After sending messages for months that he had no interest in moving forward with Democratic-led plans to legalize retail marijuana sales in Virginia, Gov. Glenn Youngkin (R) has now formally vetoed legal sales legislation sent to him by lawmakers about a month ago along with a separate bill to provide resentencing relief for people convicted of past cannabis crimes.

In a veto message issued on Thursday, the governor wrote that “the proposed legalization of retail marijuana in the Commonwealth endangers Virginians’ health and safety.”

“States following this path have seen adverse effects on children’s and adolescent’s health and safety, increased gang activity and violent crime, significant deterioration in mental health, decreased road safety, and significant costs associated with retail marijuana that far exceed tax revenue,” he claimed. “It also does not eliminate the illegal black-market sale of cannabis, nor guarantee product safety. Addressing the inconsistencies in enforcement and regulation in Virginia’s current laws does not justify expanding access to cannabis, following the failed paths of other states and endangering Virginians’ health and safety.”

Regarding the resentencing bill, the governor wrote: “This bill grants eligibility to a significant number of violent felons who have already received a full and fair hearing.” Other eligible individuals, he said, would include people incarcerated for other manufacturing or distributing other drugs, including fentanyl.

“Now is not the time to allow an imprudent resentencing process that undermines public safety,” Youngkin said.
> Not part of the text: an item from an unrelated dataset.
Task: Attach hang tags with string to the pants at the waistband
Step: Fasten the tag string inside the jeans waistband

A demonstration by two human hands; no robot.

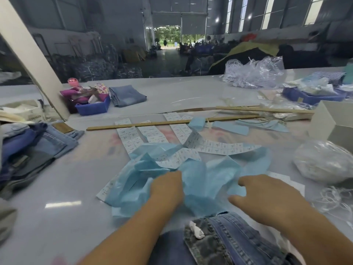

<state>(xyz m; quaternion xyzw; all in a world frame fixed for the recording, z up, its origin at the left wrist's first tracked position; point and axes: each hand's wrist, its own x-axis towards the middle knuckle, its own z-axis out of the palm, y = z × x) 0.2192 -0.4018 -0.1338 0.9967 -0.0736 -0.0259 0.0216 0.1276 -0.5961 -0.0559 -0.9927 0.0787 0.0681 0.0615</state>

If the resentencing bill had become law, many marijuana-related criminal cases would have needed to be resentenced by the end of the year. People whose sentences for other crimes were enhanced because of a prior marijuana conviction, meanwhile, would receive hearings by April 1, 2025.

As for legal sales, even before the legislative session kicked off this year, some supporters predicted Youngkin would veto any retail marijuana measure that arrived on his desk on principle, regardless of what provisions it contained. Others believed it was possible to craft a broadly appealing bill that could either win the governor’s approval or secure enough bipartisan support to overcome a potential veto.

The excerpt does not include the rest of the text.